**PROBLEM STATEMENT:** From the line containing "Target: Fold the" to the last line of the records below, repeat every line exactly and add nothing else.

---------- DATASET EXCERPTS

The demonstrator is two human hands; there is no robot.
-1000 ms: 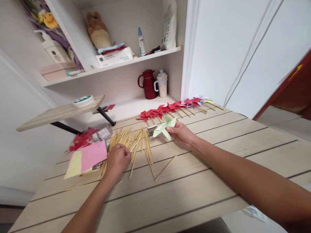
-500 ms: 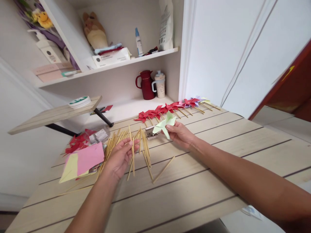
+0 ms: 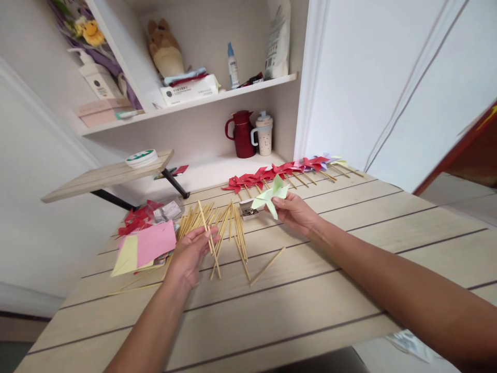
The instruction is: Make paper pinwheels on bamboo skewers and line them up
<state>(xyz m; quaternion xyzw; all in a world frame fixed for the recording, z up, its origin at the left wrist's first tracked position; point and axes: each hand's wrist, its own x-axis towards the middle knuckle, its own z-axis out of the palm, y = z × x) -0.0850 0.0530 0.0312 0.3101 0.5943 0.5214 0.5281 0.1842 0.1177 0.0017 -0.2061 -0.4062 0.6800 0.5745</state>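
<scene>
My left hand (image 3: pixel 193 252) is closed on a thin wooden stick (image 3: pixel 204 223), pinched between thumb and fingers and tilted with its top to the left. More loose sticks (image 3: pixel 239 235) lie spread beside and behind that hand, and a single stick (image 3: pixel 267 266) rests apart to the right. Between thumb and fingers, my right hand (image 3: pixel 293 210) grips a pale green paper pinwheel (image 3: pixel 271 198) above the table. Just behind the pinwheel stands a small open box (image 3: pixel 249 212) of tiny metal pieces, partly hidden by it. The hands are apart.
A row of red pinwheels on sticks (image 3: pixel 264 176) lies along the table's back. Pink paper (image 3: pixel 157 243) and red paper pieces (image 3: pixel 135 220) are at left, under and before a raised wooden stand (image 3: pixel 104 176). A red jug (image 3: pixel 243 135) and a cup (image 3: pixel 264 137) stand behind.
The stick in my left hand has tilted, its upper end swinging left. The view has shifted, so everything appears further right. My right hand still holds the green pinwheel.
</scene>
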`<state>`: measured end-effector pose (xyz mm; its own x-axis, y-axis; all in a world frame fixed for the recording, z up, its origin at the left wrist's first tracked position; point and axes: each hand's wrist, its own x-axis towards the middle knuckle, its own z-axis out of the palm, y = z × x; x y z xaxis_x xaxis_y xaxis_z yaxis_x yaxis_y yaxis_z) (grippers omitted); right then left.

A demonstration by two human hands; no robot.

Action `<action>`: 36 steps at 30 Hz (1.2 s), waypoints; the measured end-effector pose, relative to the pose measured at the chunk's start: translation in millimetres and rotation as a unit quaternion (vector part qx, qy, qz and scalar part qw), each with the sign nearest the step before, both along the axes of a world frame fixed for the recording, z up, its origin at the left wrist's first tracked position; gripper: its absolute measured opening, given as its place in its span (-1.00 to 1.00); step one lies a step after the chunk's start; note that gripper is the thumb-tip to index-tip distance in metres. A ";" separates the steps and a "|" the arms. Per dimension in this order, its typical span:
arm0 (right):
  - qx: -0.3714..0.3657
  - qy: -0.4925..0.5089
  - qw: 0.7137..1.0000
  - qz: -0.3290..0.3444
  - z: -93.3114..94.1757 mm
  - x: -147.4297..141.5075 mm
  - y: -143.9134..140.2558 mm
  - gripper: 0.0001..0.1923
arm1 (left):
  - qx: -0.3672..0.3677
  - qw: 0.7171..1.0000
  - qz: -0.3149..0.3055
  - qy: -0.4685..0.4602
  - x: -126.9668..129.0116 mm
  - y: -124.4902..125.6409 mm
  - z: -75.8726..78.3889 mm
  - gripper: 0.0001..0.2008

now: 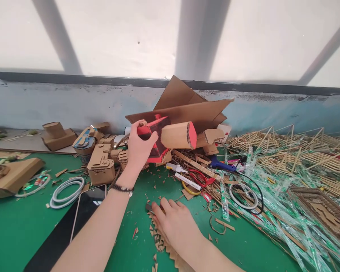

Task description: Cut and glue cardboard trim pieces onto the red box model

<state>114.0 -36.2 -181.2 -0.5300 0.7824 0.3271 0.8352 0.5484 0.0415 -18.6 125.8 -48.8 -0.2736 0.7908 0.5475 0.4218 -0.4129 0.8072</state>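
- Head view: the left hand (141, 145) pinched a red-and-black cardboard model (168, 137) between thumb and fingers, in front of brown cardboard sheets (198, 112).
- The right hand (177, 223), fingers bent together, lay over a toothed cardboard strip (175, 257) on the green table (127, 238); its grip could not be told.

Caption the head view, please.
Left hand holds a partly red cardboard model above a green table; right hand on toothed cardboard strip.

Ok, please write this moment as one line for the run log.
left hand: grips red-black cardboard model | right hand: over toothed cardboard strip | surface: green tabletop, cardboard scraps
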 end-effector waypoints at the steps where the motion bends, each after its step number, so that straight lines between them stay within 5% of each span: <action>1: -0.003 -0.001 1.000 0.000 0.6 0.0 -0.1 -0.74 | 0.013 1.000 0.000 0.007 3.3 10.8 0.7 -0.45; 10: 0.005 -0.007 1.000 0.007 -0.5 2.0 0.8 -0.71 | 0.010 0.992 -0.054 0.117 23.8 59.9 -29.7 -0.27; 14: 0.012 -0.007 1.000 0.010 -0.7 1.9 0.2 -0.73 | 0.031 0.989 -0.057 0.134 22.7 55.6 -23.3 -0.19; 17: 0.013 -0.008 1.000 0.007 -1.1 1.4 -0.6 -0.73 | 0.055 0.989 -0.046 0.130 19.7 35.4 -11.5 -0.24; 20: 0.001 -0.016 1.000 -0.013 0.3 1.8 2.1 -0.73 | 0.065 0.994 -0.030 0.080 14.4 -4.0 -5.0 -0.51; 22: -0.017 -0.030 0.998 -0.049 3.3 2.6 7.0 -0.73 | 0.027 0.995 -0.080 0.046 8.4 -36.0 -6.3 -0.75; 25: -0.054 -0.055 0.990 -0.115 10.8 3.2 17.0 -0.72 | -0.035 0.989 -0.111 0.095 -5.5 -79.1 -17.2 -0.79; 29: -0.122 -0.075 0.978 -0.151 25.9 5.6 30.8 -0.65 | -0.099 0.917 -0.230 0.311 -25.9 -118.1 -46.3 -0.81; 33: -0.154 -0.049 0.974 -0.157 48.3 17.6 48.0 -0.63 | -0.006 0.793 -0.374 0.481 -30.4 -148.3 -77.6 -0.93; 36: -0.172 0.026 0.975 -0.142 62.3 28.9 60.9 -0.59 | 0.037 0.752 -0.384 0.534 -21.8 -163.1 -90.9 -0.56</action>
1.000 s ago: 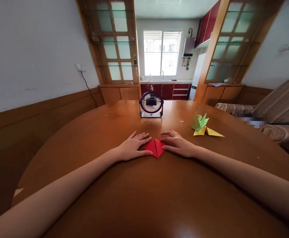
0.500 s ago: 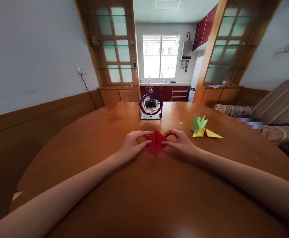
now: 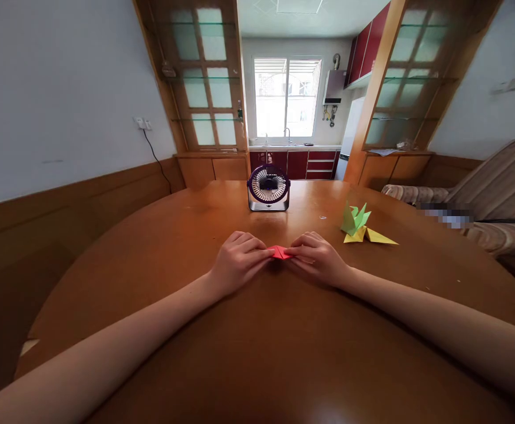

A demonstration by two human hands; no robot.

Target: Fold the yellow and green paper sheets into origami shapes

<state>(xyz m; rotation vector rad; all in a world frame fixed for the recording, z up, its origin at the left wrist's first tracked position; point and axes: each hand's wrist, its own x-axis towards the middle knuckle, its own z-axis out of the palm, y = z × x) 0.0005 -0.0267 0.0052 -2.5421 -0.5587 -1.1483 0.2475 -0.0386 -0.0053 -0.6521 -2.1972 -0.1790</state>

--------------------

**ANSWER SECTION:**
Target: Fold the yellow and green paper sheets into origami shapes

<state>(xyz m; rotation vector rad; all in a world frame fixed for the recording, z up, its origin at the left wrist's first tracked position; point and axes: each hand's wrist, its own x-axis towards the middle knuckle, its own z-axis out of the palm, y = z × x) 0.0005 -0.0267 0.0052 -2.5421 -0.5587 -1.1483 0.2475 -0.0386 -0.0053 -0.6521 -2.1972 -0.1790</state>

The exercise has nothing more to it.